Inzwischen hatte Markus beinahe drei Jahre bei Johannes verbracht und dabei nicht nur wissbegierig alle Fertigkeiten des Schreiners in sich aufgesogen, er hatte auch erkannt, dass es nicht allein Fleiß war, der ihn diese Arbeit so gut erledigen ließ. Er hatte eindeutig Talent dafür. Aber Talent war eitel. Es ließ den Kopf hoch tragen und machte stolz, zu stolz für einen demütigen Amisch. Jedenfalls wenn man den Ausführungen seines Vaters Glauben schenkte. Seines Vaters Ansichten waren jedoch die des Bischofs und der Prediger in ihrem Bezirk und von daher Gesetz.

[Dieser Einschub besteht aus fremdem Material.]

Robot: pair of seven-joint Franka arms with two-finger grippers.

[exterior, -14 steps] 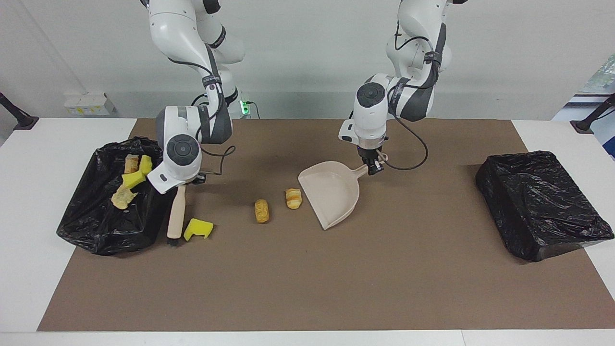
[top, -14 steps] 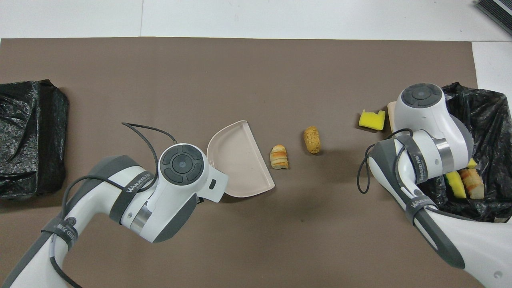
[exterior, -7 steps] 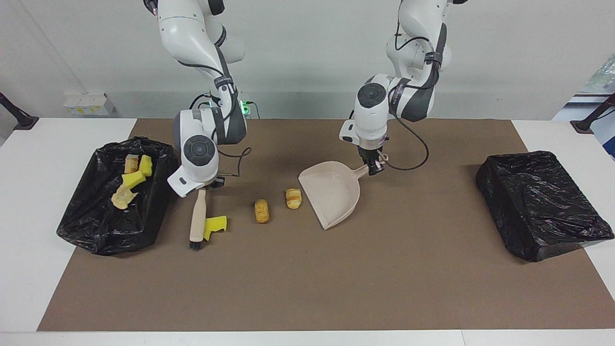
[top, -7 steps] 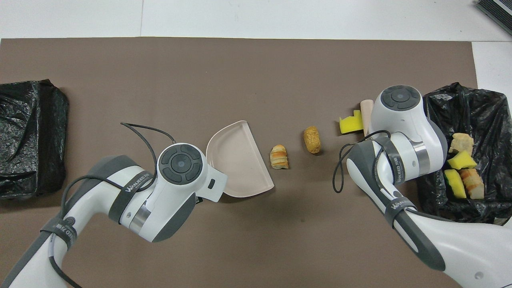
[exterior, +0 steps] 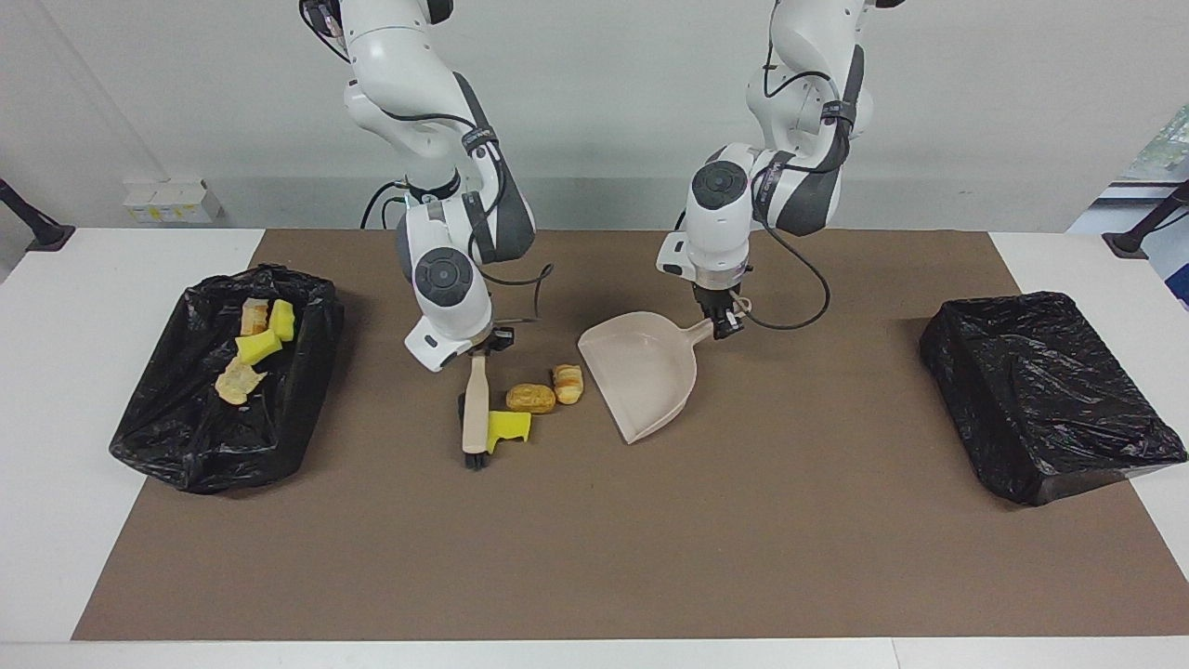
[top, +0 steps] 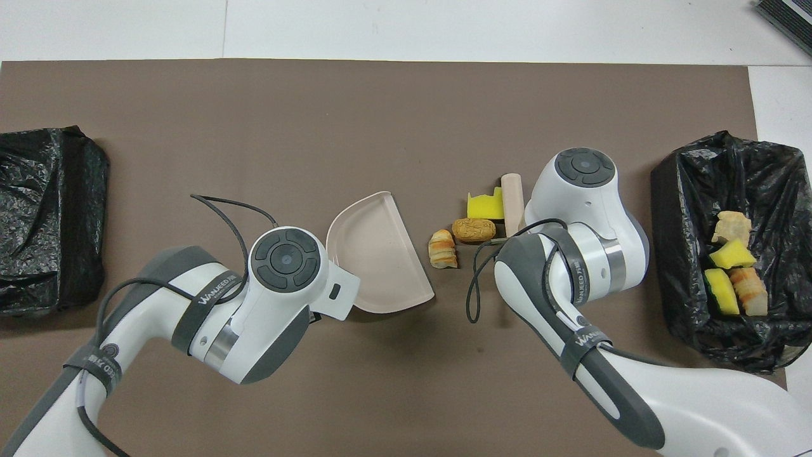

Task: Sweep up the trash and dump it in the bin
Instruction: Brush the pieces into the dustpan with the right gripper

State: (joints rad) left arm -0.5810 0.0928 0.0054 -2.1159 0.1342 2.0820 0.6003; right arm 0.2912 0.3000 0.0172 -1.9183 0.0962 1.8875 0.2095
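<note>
I have the right gripper (exterior: 482, 348) with its fingers clamped on the brush (exterior: 476, 418), bristles down on the counter's brown mat (exterior: 594, 557). A yellow sponge chunk (exterior: 508, 427) touches the brush; two bread pieces (exterior: 531, 398) lie between it and the dustpan (exterior: 646, 372). My left gripper (exterior: 724, 323) grips the dustpan's handle. More scraps (exterior: 243, 358) sit in the bin (exterior: 186, 446) at the right arm's end.

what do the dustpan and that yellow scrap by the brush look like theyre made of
Dustpan: probably hard plastic, smooth matte beige, one moulded piece with a raised rim. Yellow scrap: likely sponge foam, bright, dull-surfaced, with cut, blocky edges.
</note>
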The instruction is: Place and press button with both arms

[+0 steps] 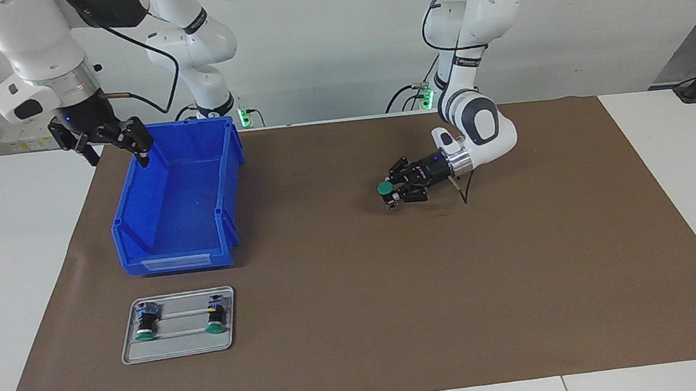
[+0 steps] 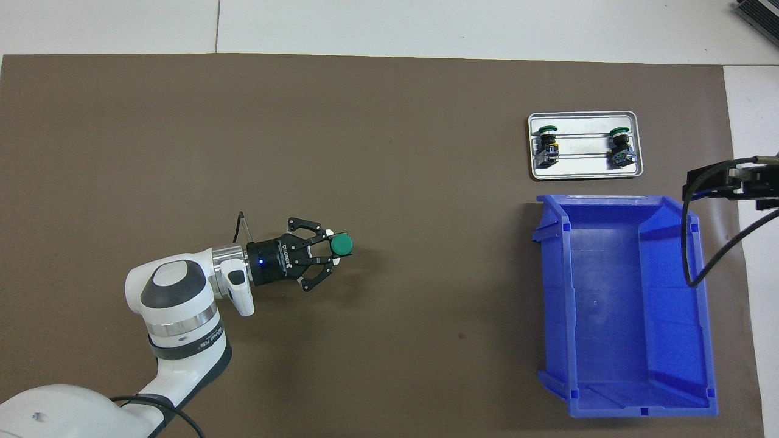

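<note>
Button point(image 1: 385, 187) with green cap up, clamped in left gripper point(image 1: 394, 193) low over brown mat point(image 1: 360, 322), toward left arm's end, well apart from everything else. Across facing view from its left side: right gripper point(image 1: 109, 140) raised, fingers spread wide and holding nothing, above outer wall of blue bin point(image 1: 177, 202); farther from robots than bin, metal tray point(image 1: 179, 347) with two more buttons point(image 1: 144, 323) lying on their sides; then mid-mat, held button.

The small green-capped, black-bodied push-button point(image 1: 388, 193) stands upright, cap upward, low over the brown mat's middle.
</note>
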`<state>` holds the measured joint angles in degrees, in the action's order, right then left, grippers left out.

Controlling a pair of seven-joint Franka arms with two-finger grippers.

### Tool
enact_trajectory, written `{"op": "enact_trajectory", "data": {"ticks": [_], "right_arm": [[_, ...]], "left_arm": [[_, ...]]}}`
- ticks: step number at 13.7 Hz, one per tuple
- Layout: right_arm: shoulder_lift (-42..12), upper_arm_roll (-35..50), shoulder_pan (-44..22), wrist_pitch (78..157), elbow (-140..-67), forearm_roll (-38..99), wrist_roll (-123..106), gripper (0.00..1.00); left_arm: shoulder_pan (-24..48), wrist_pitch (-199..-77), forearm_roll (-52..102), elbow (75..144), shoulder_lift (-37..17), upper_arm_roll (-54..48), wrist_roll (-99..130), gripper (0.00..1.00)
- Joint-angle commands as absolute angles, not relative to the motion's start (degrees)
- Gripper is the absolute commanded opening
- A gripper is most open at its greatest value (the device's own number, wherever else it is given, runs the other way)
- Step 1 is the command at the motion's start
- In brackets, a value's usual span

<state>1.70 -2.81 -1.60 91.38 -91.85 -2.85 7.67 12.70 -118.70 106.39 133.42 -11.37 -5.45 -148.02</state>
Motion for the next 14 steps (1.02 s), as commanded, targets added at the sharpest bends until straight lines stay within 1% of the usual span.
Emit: {"op": "enact_trajectory", "data": {"ticks": [1, 5, 9, 11, 12, 14], "right_arm": [[2.8, -2.7, -1.1, 91.9, -93.3, -2.5, 6.4, 1.0], [2.8, -2.7, -1.1, 91.9, -93.3, -2.6, 6.4, 1.0], [2.8, -2.7, -1.1, 91.8, -93.3, -2.6, 6.4, 1.0], [2.8, -2.7, -1.1, 91.8, -93.3, -2.6, 6.4, 1.0], [2.8, -2.7, -1.1, 91.8, -93.3, -2.6, 6.4, 1.0], [2.8, -2.7, -1.1, 91.8, -93.3, -2.6, 6.5, 1.0]], "left_arm": [[14.1, -122.2, 107.6, 124.2, -15.5, -5.0, -141.5, 0.34], [16.4, -131.6, 108.5, 114.8, -19.7, -5.4, -136.8, 0.34], [16.5, -135.5, 110.3, 111.0, -21.4, -6.3, -135.4, 0.34], [16.7, -135.2, 110.5, 111.0, -21.8, -6.4, -135.4, 0.36], [16.7, -133.6, 110.4, 112.0, -21.5, -6.4, -135.7, 0.4], [17.5, -132.0, 110.5, 115.7, -20.6, -6.3, -136.1, 0.4]]}}
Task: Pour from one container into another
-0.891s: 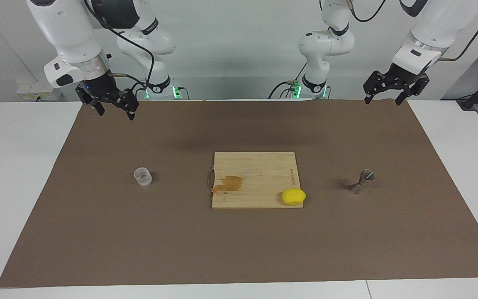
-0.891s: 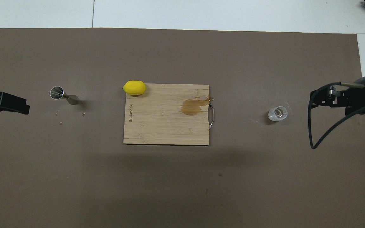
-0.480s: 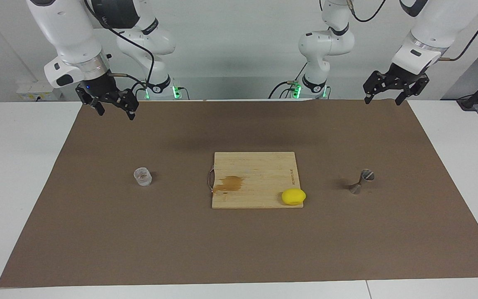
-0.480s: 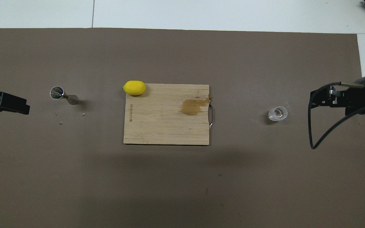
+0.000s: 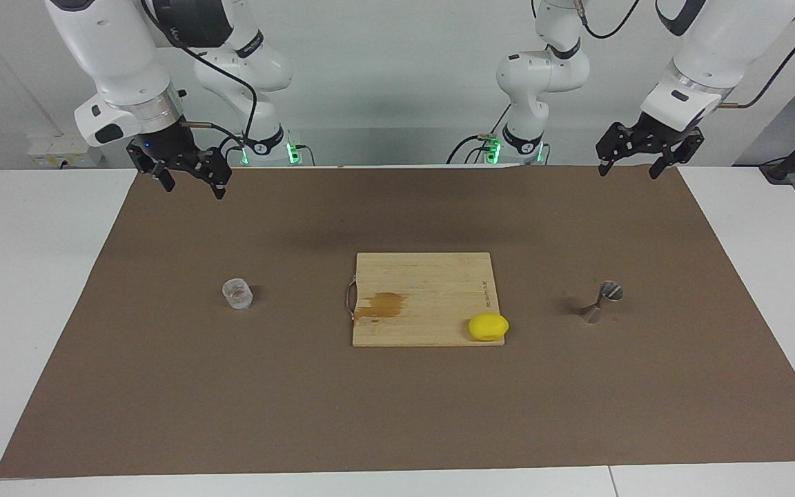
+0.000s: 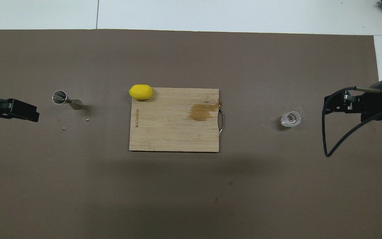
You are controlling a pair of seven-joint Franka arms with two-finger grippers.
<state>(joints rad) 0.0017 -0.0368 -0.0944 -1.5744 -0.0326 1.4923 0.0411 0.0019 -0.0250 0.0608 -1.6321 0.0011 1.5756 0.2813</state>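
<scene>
The clear glass tumbler (image 5: 237, 294) stands on the brown mat toward the right arm's end; it also shows in the overhead view (image 6: 290, 119). The metal jigger (image 5: 601, 302) stands upright on the mat toward the left arm's end, and shows in the overhead view (image 6: 65, 99). My right gripper (image 5: 192, 191) is open and empty, raised over the mat's edge by the robots; its tip shows beside the tumbler in the overhead view (image 6: 326, 104). My left gripper (image 5: 627, 172) is open and empty, raised over the mat's edge, beside the jigger in the overhead view (image 6: 35, 115).
A wooden cutting board (image 5: 425, 276) with a brown stain and a metal handle lies in the mat's middle (image 6: 174, 132). A yellow lemon (image 5: 488, 326) sits at its corner (image 6: 140, 92). Small crumbs (image 6: 63, 128) lie near the jigger.
My left gripper has moved a little toward the jigger and the table's middle. The right gripper has barely moved. The tumbler and jigger have not moved.
</scene>
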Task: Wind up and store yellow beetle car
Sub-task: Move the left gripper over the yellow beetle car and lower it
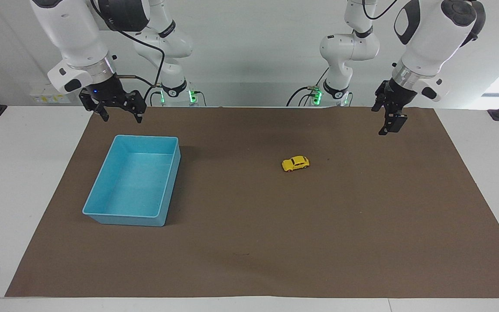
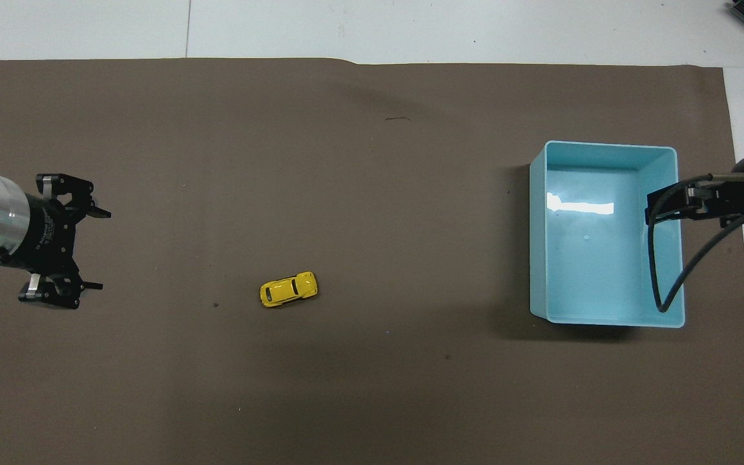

Seit Stunden hielten sie sich im hinteren Bereich des Geschäftes auf, wo sich die schweren Werkzeuge und Maschinen befanden. Grundsätzlich war es den Amisch in ihrem Bezirk verboten, Elektrizität zu benutzen, doch es gab begründete Ausnahmen. Die Schreinerwerkstatt hatte Stromanschluss, aber Johannes nutzte nur zum Schneiden der schweren Holzteile diesen Luxus. Sein Gewissen gebot ihm, nur im äußersten Notfall die Annehmlichkeiten der modernen Technik anzuwenden. Dazu gehörte auch das Telefon. Lediglich zum Kundengespräch wurde der Apparat benutzt, niemals zu einem privaten Plausch.

Gerade waren sie damit fertig geworden, dicke Bretter für eine schwere Kommode zurechtzuschneiden, als ein Schatten in den rückwärtigen Raum fiel.

„Da ist jemand im Laden.“ Johannes nickte Markus zu, der sich die Hände an einem Tuch abwischte und nach vorne ging.

Mit Erstaunen sah Markus durch die große Scheibe, dass auf dem beinahe leeren Parkplatz draußen ein Reisebus stand. Ein Rudel von Touristen ergoss sich auf den Platz, der von vielen Geschäften umringt war. Direkt neben der Schreinerei waren im Laden von Mrs. Weisz, einer mennonitischen Witwe, wunderschöne Quiltdecken ausgestellt, wiederum daneben bot Henner Schwartz leckeres Backwerk an und zur anderen Seite gab es Obst und Gemüse zuhauf, dazu eingemachte Spezialitäten aus dem Haushalt von Mettie Schwartz und ihren Schwestern und Schwägerinnen. Auf der anderen Seite des Parkplatzes gab es ein Blumengeschäft und eine Brezelbäckerei. Letztere gehörte John Schwartz, einem von Henners Brüdern.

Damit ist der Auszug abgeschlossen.